- **What this task involves**: Look through the records, and whenever a line includes the word "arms", copy it.

- **The records**:
========================
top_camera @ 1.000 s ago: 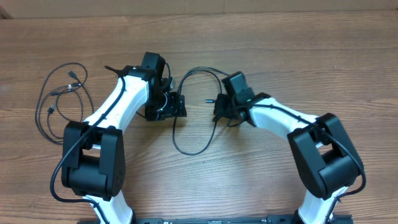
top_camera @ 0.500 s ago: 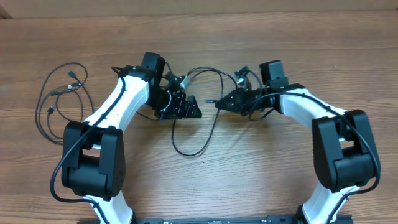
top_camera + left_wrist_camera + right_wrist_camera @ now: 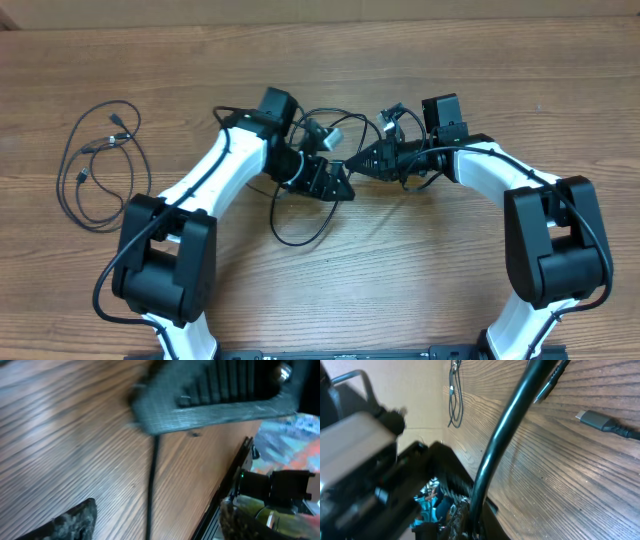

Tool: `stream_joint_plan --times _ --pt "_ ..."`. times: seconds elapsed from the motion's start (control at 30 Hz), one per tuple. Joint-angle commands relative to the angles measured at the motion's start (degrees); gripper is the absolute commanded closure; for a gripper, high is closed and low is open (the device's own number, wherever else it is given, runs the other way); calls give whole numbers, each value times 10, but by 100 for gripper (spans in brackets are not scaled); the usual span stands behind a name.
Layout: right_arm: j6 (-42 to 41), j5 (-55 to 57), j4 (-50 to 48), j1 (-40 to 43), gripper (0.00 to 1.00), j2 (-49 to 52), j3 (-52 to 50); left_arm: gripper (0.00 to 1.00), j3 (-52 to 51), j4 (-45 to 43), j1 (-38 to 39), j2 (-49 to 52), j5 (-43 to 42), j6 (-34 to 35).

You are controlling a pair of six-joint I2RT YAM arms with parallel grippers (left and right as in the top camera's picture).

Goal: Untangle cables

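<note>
Far left: spare cables (image 3: 100, 160) lie loosely coiled on the bench (image 3: 420, 290), well apart from the work. Ignore them for now.

Left claw (image 3: 338, 180) is spread wide at bench centre. Its wrist view shows a strand of the looped cable (image 3: 298, 243) running between the fingers, not pinched. The loop arcs above both claws and sags toward the robot below them.

Right claw (image 3: 356, 167) is closed tight, tips just beside the left's. The cable runs straight into it in its wrist view, so I read it as pinching that cable near one end.

Likely step: left takes a second hold, then the two spread.
- Close left only once the strand is centred on the pads.
- Use right as the anchor.
- Pull apart low and slow along the bench.
- If the loop cinches toward a knot, slacken.
</note>
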State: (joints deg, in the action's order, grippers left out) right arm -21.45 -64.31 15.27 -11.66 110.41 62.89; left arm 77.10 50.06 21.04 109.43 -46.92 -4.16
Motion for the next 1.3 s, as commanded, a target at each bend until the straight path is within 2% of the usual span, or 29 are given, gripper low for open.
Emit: stream_joint_plan --times 0.0,0.3,0.37,0.4,0.43,0.5,0.53,0.57,0.6,0.63,0.73,0.8,1.0,1.1,1.27 --pt "-28 -14 -4 -2 96 -21 -4 27 -2 -11 19 8 -22 -23" --pt "-92 -14 -5 -2 96 -21 -4 61 -2 -36 45 8 9 -18" --pt "-101 -13 -5 -2 96 -21 -4 75 -2 -36 46 8 18 -18" --pt "-101 -12 -5 -2 96 -21 -4 87 -3 -36 46 8 28 -16" --pt "-101 -8 -6 -2 96 -21 -4 94 -2 -36 46 8 41 -11" --pt "-101 16 -6 -2 96 -21 -4 96 -2 -38 45 8 81 21" --pt "-101 29 -4 -2 90 -21 -4 96 -2 -39 45 8 105 42" --pt "-101 43 -1 -2 75 -21 -4 96 -2 -39 45 8 133 65" --pt "-101 52 2 -2 55 -21 -4 96 -2 -39 45 8 161 85" --pt "-101 63 5 -2 45 -21 -4 96 -2 -39 45 8 179 97" --pt "-101 106 21 -2 24 -21 -4 96 -3 -38 45 8 206 114" --pt "-101 143 33 -2 0 -21 -5 96 -3 -39 45 8 206 115" --pt "-105 290 87 0 0 -20 -7 96 -3 -35 45 8 244 125" --pt "-149 351 112 13 0 -20 -7 96 -3 -27 45 8 282 148" --pt "-178 392 132 55 0 -20 -8 96 -3 -11 45 8 323 162"
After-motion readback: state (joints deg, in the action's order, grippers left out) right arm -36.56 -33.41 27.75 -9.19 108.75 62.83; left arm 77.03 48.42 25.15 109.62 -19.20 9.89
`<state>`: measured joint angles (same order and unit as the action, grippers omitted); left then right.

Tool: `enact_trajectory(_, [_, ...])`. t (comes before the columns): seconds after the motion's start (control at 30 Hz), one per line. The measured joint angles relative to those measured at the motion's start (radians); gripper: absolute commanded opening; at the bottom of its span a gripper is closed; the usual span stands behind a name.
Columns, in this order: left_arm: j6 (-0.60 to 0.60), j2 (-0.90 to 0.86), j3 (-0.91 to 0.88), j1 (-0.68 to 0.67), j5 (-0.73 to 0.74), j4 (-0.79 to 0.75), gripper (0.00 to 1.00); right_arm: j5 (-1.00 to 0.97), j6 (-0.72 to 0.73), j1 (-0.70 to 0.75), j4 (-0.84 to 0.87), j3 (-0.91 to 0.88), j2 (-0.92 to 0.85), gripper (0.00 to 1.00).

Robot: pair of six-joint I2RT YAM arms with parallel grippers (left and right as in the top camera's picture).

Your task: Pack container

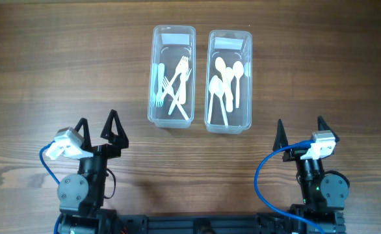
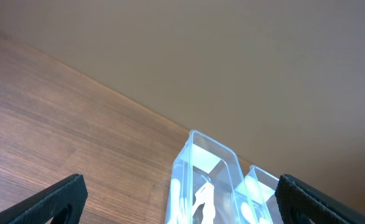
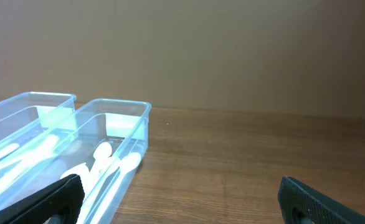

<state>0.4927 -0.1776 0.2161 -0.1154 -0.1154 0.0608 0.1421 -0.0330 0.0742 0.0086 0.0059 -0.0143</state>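
Two clear plastic containers stand side by side at the table's far middle. The left container (image 1: 172, 77) holds several white plastic forks (image 1: 177, 88). The right container (image 1: 229, 81) holds several white plastic spoons (image 1: 226, 81). My left gripper (image 1: 99, 127) is open and empty, near the front left, well short of the containers. My right gripper (image 1: 301, 133) is open and empty at the front right. The left wrist view shows the fork container (image 2: 201, 180) ahead between the open jaws (image 2: 182, 199). The right wrist view shows the spoon container (image 3: 108, 155) at the left of its open jaws (image 3: 182, 196).
The wooden table (image 1: 47, 71) spreads bare around the containers. Blue cables (image 1: 268, 169) loop by both arm bases at the front edge. A plain beige wall (image 3: 232, 50) stands behind the table.
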Motion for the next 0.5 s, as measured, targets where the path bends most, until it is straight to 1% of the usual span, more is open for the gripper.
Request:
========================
- **Reply**:
You are controlling a pair of six-joint I2RT YAM arms with parallel grippers (left and right as in the top camera's picture).
Robot: pair of six-joint I2RT YAM arms with parallel grippers (left and right as in the top camera's picture).

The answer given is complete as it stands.